SEX - 3 a: sexually motivated phenomena or behavior b: sexual intercourse

SEXUAL INTERCOURSE - 1 : heterosexual intercourse involving penetration of the vagina by the penis : coitus
2 : intercourse (as anal or oral intercourse) that does not involve penetration of the vagina by the penis

Individuals still held to claims of sex only meaning that which includes a penis penetrating something. People have flat out written that they do not think lesbians are having or can have sex. I am most disturbed with the fact that these individuals do not see what is wrong with their argument.

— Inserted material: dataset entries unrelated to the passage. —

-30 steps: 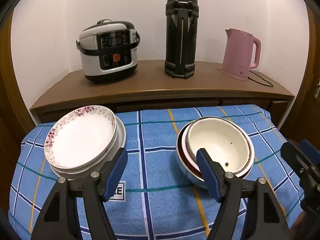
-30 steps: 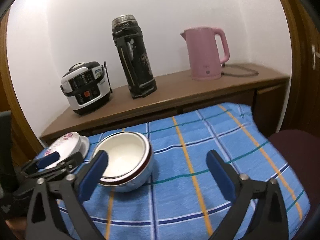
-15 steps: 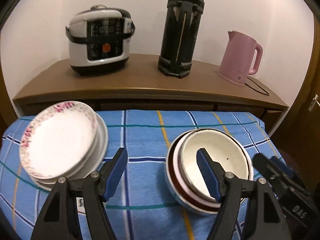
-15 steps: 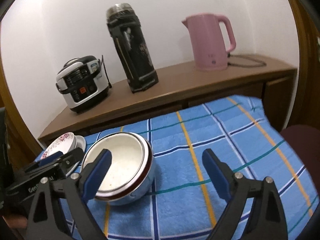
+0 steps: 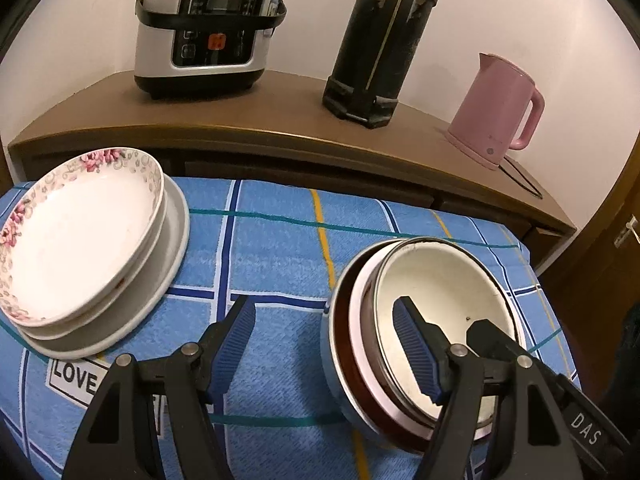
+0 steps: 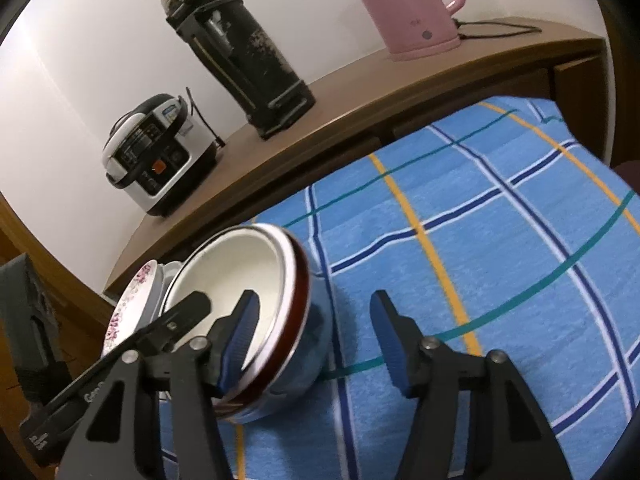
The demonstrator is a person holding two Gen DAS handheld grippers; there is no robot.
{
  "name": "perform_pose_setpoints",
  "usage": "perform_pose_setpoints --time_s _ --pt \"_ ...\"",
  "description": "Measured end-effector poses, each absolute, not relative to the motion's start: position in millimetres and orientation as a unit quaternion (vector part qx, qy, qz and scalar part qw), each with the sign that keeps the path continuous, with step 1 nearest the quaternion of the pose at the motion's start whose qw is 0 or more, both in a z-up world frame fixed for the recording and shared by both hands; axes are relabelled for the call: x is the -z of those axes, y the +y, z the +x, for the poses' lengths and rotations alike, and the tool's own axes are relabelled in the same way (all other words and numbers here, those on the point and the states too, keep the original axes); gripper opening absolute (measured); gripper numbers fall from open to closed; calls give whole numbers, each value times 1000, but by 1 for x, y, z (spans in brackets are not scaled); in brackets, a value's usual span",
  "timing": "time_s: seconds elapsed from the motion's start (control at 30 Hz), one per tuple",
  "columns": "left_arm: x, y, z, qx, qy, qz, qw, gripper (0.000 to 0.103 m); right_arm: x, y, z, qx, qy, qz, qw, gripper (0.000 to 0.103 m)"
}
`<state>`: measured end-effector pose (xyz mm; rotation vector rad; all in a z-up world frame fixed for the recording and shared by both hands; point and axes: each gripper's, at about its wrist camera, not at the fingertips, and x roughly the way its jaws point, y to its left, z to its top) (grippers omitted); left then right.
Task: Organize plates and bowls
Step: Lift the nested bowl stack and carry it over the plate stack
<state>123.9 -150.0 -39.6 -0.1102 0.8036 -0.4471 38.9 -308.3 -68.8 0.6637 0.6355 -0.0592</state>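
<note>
1. Straddling the stack of bowls (image 5: 440, 304), the left gripper (image 5: 332, 348) has its right pad inside the top bowl and its left pad over the blue checked cloth (image 5: 276, 248); its jaws stand wide and press on nothing.
2. The right gripper (image 6: 316, 336) is closing, with its left pad inside the top bowl (image 6: 236, 276) and its right pad out over bare cloth; the near wall of the stack lies between the pads, but they do not grip it.
3. The bowls are nested: a white one on top, a pink-rimmed one and a dark brown one under it, a pale blue one at the bottom. They sit on the cloth-covered surface toward its right side, near the front edge.
4. A stack of plates (image 5: 84, 240), the top one with a pink flower rim, lies by the left edge, well apart from the bowls.
5. Behind the surface a wooden shelf (image 5: 280, 116) carries a rice cooker (image 5: 204, 28), a tall black flask (image 5: 380, 40) and a pink kettle (image 5: 496, 112).
</note>
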Motion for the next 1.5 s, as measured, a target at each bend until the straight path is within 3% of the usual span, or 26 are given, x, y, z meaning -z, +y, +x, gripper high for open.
perform_pose_setpoints --time_s 0.1,0.27,0.4,0.87,1.5 --pt "43 -151 125 214 392 -59 893 72 73 -309 40 20 308 340 888 57" --pt "50 -151 127 226 410 -85 879 56 77 -307 42 8 314 359 879 56" --pt "46 -160 122 229 401 -58 885 32 80 -304 46 -2 320 368 873 49" --pt "33 -154 117 199 397 -43 895 29 71 -294 54 5 342 352 871 41" --pt "3 -96 95 162 366 -43 915 29 40 -239 46 -43 348 323 879 40"
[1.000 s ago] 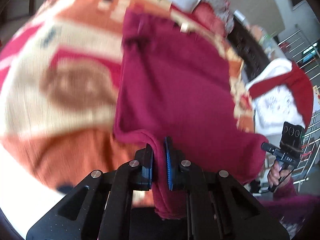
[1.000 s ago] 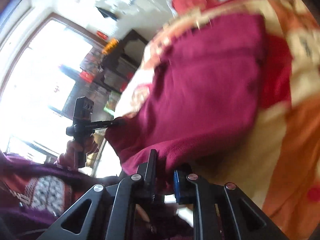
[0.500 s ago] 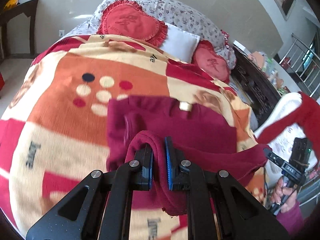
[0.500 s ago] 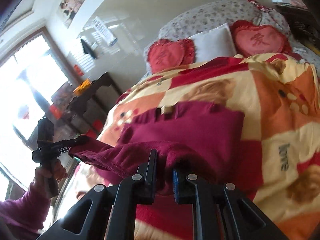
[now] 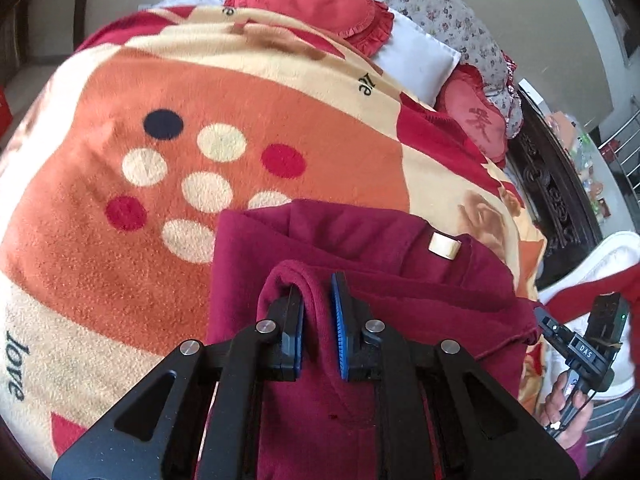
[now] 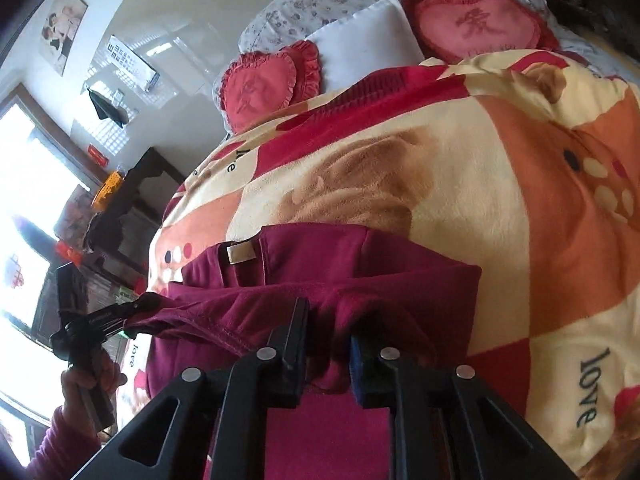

The bottom line is that it is heterocentric and phallocentric to define sex around the “all mighty” penis. These arguments logically lead to understandings of sexual behaviour that centre around men and their pleasure. If the penis is the tool that defines when sex is occuring, that this means that men alone are “having sex” while women “have sex done” to them. This definition ignores any number of sexual experiences and behaviours that include sexual orientation, preference, and physical ability and it is harmful to devalue these experiences of others.

I don’t know why I am so surprised that a majority of people posting define and want adherence to a definition that is heterosexual and sexist… All I have to do is glance at the front cover of a Cosmo magazine and remember how our society defines sex and who is favoured within that definition."


If you look at both maxim and cosmo, though for different sex's are both about heterosexual pleasure of the man.